> _EXERCISE PROMPT_: Go through the data underneath and report how many lines hold the string "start", giving only the number.

> _DATASET CONTENT_:

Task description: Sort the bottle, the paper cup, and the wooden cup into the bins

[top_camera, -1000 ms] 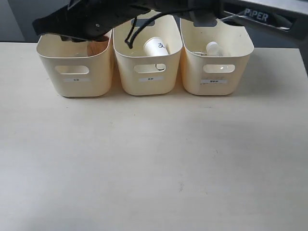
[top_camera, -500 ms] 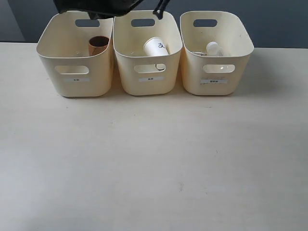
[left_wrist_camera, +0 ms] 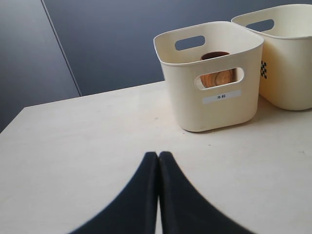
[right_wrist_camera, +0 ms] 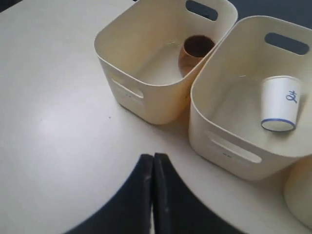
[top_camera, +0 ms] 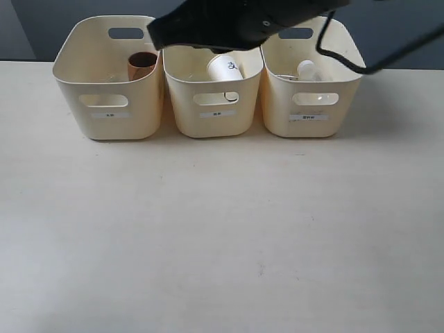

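Three cream bins stand side by side at the far edge of the table. The left one holds the wooden cup, the middle one the paper cup, the right one the bottle. A dark arm crosses above them.

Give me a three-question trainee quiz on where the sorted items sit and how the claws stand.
1. True or false: the wooden cup stands in the same bin as the paper cup.
2. Which bin in the exterior view holds the bottle? A) left bin B) middle bin C) right bin
3. Fill in: the right claw has its jaws ____ and holds nothing.

Key:
1. False: the wooden cup is in the left bin, the paper cup in the middle bin.
2. C.
3. Shut; the left claw is shut and empty too.
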### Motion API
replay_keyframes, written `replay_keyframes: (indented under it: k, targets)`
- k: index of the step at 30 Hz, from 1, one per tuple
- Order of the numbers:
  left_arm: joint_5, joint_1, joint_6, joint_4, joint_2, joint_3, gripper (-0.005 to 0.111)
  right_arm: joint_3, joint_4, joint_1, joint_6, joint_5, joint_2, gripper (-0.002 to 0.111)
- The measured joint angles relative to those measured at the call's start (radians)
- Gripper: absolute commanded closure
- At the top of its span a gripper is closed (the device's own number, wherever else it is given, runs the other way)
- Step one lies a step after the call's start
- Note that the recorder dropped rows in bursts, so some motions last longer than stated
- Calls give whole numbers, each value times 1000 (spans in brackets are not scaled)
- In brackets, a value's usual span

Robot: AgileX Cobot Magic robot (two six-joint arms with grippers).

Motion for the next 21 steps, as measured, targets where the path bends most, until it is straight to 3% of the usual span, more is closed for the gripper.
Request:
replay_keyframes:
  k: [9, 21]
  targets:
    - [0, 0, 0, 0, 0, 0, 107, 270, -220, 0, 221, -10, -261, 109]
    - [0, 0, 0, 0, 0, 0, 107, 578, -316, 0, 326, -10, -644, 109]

> _ANSWER BOX_: 2